La « numérité » désigne l’état, la qualité des documents nativement numériques, c’est-à-dire conçus et validés par des systèmes informatiques, par opposition à la qualité, l’état des documents numérisés, c’est-à-dire conçus bien souvent à l’aide de la technologie, mais validés, donc créés comme originaux, sous forme papier, avant d’être numérisés, soit dans la plupart des cas scannés. Le concept de numérité vise donc principalement les documents dits bureautiques (courriers, rapports, comptes rendus…) pour lesquels le passage du papier au tout numérique prend son temps, même après la reconnaissance juridique de l’écrit électronique en 2000.

Le mot, nous disent les Infostratèges, a été forgé par Marie-Anne Chabin, en 2000 comme l’indique une autre source d’Internet… Numérité est plus explicite que « numéricité », terme de construction plus régulière, mais ambigu à cause de sa signification mathématique ou proprement informatique.

Une constante dans l’histoire des techniques et des technologies est que leur plein usage passe par une période d’adaptation, le progrès étant généralement d’ordre culturel plus que d’apprentissage de la technique. La technologie numérique native n’échappe pas à la règle et l’observation des pratiques met en évidence une analogique curieuse entre l’appropriation du numérique natif dans les bureaux et l’introduction de la fourchette en Occident au début du XIVe siècle.

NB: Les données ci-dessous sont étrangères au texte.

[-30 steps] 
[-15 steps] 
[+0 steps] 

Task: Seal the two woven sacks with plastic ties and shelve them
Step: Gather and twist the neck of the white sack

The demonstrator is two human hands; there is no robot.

1. Un banquet à la cour du roi de France à la fin du XIVe siècle : le premier exemplaire de cet instrument métallique à dents destiné à piquer la nourriture pour éviter d’y mettre la main (température, aspect pratique) est arrivé en France en 1315 avec la reine Clémence de Hongrie mais son usage se diffuse très lentement et l’habitude de manger avec « la fourchette du père Adam » perdure ; la phase intermédiaire correspond à la scène où un convive, fort de posséder et de savoir se servir de sa fourchette, désireux d’épater l’assistance, tend l’instrument au-dessus du plat, harponne un morceau de viande, le rapatrie au-dessus de son assiette, fait une pause pour laisser à son entourage le temps d’apprécier son geste et, satisfait, oubliant la fourchette (chassez le naturel…), saisit le morceau de viande à pleines mains, pour le découper à pleines dents !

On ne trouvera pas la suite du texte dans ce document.